We shall not, then, be surprised to learn that the thunders of excommunication were formerly launched at the cockchafers, as they were also at the caterpillars and the locusts. We do not know whether this had much impression upon them. In 1479, the cockchafers having occasioned a famine in the country, were cited before the ecclesiastical tribunal of Lausanne. The advocate (Fribourg) who defended them, did not find, doubtlessly, in the resources of his eloquence arguments powerful enough in their favour; for the tribunal, after mature deliberation, condemned the accused troop, and sentenced them to be banished from the territory. But it is not enough to pass a sentence--there must also be the means of putting it in execution; and these were wanting to the tribunal of Lausanne. And so the condemned cockchafers continued to live on Swiss land, without appearing mindful of the condemnation which had been fulminated against them.

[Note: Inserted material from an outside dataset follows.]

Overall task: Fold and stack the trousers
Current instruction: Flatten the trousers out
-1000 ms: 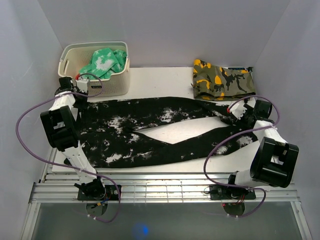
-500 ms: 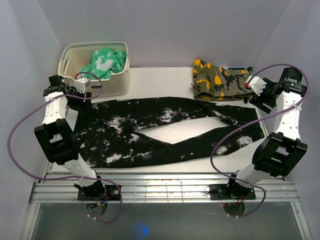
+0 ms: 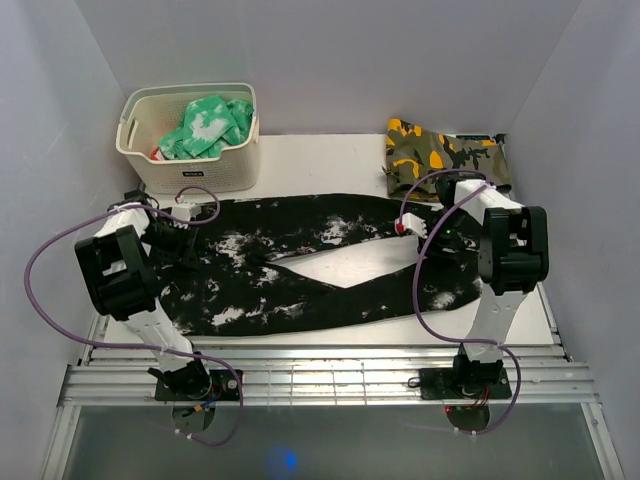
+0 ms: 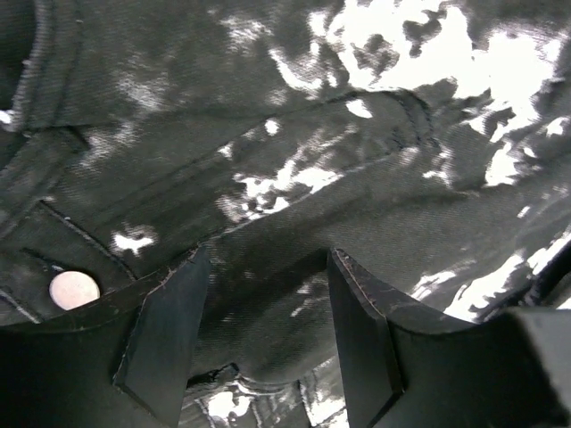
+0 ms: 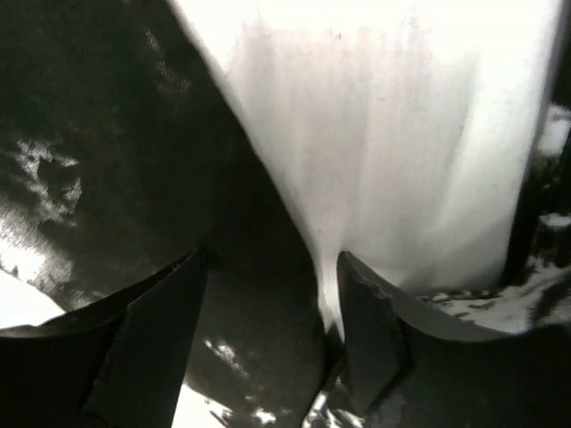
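The black, white-speckled trousers lie spread flat across the white table, waist at the left and both legs running right. My left gripper is low on the waist end. In the left wrist view it is open, with a soft ridge of fabric rising between its fingers and a metal button beside the left one. My right gripper is down at the far leg's end. The right wrist view shows it open, straddling the dark leg edge and bare table.
A cream basket holding a green-and-white garment stands at the back left. A folded camouflage garment lies at the back right. Grey walls close in on both sides, and a metal rail runs along the near edge.
Both arms, raised at the outer ends half a second ago, have come down and inward onto the trousers. The left gripper was narrower a second ago and is now open.
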`<state>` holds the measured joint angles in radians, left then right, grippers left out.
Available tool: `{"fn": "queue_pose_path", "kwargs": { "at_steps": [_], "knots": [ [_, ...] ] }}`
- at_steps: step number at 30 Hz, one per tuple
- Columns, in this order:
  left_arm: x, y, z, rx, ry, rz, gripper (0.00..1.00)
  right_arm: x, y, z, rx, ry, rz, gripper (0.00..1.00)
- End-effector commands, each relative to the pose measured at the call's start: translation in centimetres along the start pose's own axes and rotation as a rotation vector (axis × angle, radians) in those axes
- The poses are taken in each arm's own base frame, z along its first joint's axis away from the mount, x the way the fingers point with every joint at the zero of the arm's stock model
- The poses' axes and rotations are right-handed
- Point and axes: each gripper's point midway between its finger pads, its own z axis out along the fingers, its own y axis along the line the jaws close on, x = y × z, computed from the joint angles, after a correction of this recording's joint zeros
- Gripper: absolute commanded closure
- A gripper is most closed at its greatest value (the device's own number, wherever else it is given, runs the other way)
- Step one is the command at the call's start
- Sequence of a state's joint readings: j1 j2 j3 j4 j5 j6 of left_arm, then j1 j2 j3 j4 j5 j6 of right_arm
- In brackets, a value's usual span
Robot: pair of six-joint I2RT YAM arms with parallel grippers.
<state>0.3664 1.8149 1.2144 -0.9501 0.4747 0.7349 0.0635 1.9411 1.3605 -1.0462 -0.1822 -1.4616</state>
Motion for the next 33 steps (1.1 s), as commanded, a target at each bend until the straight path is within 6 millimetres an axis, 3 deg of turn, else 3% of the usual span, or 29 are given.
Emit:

The larvæ of the cockchafer are not easily destroyed. They successfully resist those scourges which one fancies must harm them. Thus, the inundation which devastated the banks of the Saône, fifteen years ago, had no effect on them. The land and meadows, which had remained for from four to five weeks under water, were none the more rid of them. The only circumstance which is really hurtful to them, and to the adult cockchafer, is late frost in the months of April and May. When these frosts come after mild weather, they surprise the larvæ at the surface of the soil, and kill them. Unfortunately, the same causes do harm to the plants which have already begun to spring up. Nature has not, then, sufficiently provided the means of destroying these mischievous beings. One would say that she had not foreseen their extraordinary multiplication, which has been, we must confess, encouraged by agriculture and by the cultivation of the land.